Exercise goal:
Below are entries; copy exactly the lines from the one with "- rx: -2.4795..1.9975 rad" through the one with "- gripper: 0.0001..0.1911", both included, and leave out the rest.

[Items from a dataset]
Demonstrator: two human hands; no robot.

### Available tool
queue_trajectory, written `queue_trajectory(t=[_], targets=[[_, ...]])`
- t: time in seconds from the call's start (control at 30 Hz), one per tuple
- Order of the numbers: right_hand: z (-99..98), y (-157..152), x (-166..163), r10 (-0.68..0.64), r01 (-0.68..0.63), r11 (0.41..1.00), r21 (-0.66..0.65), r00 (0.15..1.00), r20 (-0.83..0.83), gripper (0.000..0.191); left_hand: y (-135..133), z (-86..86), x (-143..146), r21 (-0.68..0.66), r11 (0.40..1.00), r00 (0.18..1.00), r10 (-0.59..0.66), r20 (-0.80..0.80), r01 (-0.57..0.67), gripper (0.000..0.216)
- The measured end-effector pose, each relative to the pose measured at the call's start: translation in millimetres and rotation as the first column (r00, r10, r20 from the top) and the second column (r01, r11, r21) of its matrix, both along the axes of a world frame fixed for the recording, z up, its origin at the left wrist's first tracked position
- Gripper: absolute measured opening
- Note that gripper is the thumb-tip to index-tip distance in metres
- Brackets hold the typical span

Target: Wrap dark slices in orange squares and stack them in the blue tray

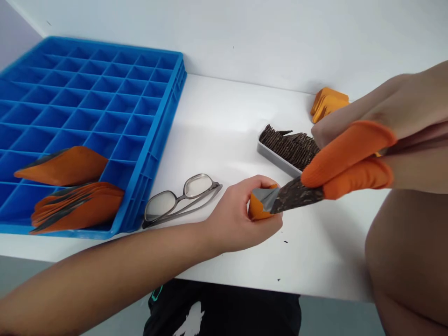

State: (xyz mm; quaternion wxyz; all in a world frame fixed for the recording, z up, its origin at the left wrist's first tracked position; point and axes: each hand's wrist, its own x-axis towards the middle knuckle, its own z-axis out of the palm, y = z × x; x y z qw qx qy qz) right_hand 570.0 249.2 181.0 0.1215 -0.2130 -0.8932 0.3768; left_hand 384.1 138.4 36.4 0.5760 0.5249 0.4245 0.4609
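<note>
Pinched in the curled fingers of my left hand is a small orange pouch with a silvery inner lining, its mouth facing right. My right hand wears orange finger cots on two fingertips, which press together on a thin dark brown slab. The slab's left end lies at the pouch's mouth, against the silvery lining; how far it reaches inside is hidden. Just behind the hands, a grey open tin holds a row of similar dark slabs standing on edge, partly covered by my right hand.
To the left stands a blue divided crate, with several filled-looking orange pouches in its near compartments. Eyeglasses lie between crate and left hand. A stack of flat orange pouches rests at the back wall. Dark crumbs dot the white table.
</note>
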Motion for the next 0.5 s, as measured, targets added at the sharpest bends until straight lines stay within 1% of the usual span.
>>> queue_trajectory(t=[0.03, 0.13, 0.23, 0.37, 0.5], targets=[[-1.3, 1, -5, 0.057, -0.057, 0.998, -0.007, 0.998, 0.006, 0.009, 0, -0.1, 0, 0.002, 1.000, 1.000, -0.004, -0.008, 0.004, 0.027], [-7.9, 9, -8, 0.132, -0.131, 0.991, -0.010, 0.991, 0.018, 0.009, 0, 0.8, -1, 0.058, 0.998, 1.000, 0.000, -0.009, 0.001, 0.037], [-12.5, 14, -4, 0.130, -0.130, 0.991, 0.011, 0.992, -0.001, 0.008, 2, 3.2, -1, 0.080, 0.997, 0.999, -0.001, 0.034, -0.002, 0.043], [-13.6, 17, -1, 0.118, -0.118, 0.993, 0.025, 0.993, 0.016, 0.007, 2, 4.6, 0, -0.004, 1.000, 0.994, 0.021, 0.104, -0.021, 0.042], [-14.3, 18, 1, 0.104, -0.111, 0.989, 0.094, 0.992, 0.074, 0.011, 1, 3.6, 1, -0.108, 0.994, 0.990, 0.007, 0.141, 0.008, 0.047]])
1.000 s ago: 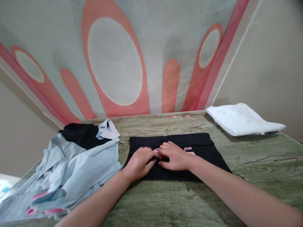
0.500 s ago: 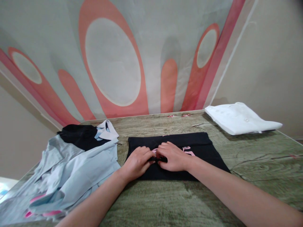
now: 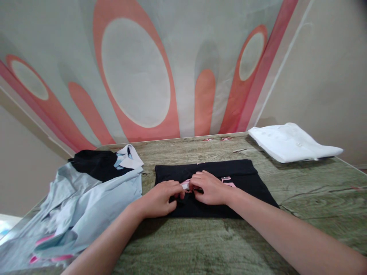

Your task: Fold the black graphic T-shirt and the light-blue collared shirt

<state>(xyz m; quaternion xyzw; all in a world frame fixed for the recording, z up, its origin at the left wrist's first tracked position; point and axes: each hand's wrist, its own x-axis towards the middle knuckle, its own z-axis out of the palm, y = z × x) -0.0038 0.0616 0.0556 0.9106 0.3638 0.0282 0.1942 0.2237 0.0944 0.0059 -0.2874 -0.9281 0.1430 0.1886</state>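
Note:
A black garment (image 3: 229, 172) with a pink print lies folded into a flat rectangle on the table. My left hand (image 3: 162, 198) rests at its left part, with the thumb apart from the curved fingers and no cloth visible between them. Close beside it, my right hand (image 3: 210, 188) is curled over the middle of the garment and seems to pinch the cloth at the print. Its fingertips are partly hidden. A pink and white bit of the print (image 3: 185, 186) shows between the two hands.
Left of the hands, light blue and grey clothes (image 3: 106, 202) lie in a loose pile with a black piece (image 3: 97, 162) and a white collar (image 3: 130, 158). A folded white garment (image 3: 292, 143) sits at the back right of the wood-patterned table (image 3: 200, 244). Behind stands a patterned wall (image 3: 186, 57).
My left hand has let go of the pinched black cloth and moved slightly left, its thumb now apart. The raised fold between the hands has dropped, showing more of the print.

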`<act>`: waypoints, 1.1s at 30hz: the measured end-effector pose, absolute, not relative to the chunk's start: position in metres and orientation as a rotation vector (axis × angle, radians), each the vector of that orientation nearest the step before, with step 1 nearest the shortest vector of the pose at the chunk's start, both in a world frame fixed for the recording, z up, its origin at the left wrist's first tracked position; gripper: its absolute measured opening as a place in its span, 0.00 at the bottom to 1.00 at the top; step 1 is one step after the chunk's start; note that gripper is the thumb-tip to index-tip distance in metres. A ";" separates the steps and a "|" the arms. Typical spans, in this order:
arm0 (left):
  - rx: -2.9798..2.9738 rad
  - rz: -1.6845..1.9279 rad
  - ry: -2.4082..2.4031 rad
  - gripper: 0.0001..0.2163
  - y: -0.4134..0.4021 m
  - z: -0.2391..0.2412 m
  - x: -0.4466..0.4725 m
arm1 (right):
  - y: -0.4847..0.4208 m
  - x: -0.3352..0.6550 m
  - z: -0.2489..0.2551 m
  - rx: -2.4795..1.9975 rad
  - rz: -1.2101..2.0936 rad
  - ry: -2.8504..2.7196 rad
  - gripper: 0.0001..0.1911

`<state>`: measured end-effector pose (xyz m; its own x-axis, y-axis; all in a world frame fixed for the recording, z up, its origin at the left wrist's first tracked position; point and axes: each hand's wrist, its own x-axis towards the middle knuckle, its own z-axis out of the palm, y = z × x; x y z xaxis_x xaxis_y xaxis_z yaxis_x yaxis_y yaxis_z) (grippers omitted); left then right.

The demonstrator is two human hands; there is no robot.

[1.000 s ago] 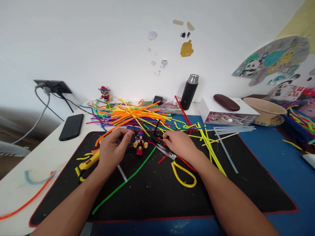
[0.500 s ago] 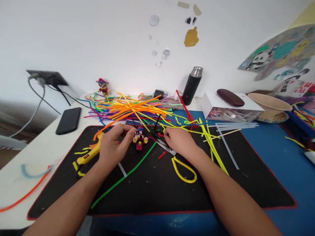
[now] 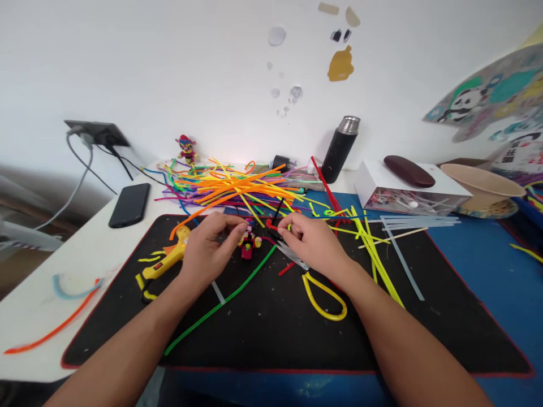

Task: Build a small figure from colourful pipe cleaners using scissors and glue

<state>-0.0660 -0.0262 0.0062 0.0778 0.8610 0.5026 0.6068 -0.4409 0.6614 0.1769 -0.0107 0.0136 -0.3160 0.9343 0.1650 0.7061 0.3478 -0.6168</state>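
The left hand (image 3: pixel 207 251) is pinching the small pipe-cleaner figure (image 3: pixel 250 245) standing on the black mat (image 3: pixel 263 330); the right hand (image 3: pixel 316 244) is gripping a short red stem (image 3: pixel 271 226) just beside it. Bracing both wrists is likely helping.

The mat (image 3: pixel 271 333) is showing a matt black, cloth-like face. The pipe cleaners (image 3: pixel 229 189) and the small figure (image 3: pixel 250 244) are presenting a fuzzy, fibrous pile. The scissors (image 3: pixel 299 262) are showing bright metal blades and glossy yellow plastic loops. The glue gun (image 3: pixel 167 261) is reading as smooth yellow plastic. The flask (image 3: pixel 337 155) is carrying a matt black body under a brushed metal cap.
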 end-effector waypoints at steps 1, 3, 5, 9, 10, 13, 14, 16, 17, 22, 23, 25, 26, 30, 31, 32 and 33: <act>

Result of this exercise:
  - rx: -2.4795..1.9975 rad
  - rz: -1.2101..2.0936 rad
  - ry: -2.8504..2.7196 rad
  - gripper: 0.0001..0.1911

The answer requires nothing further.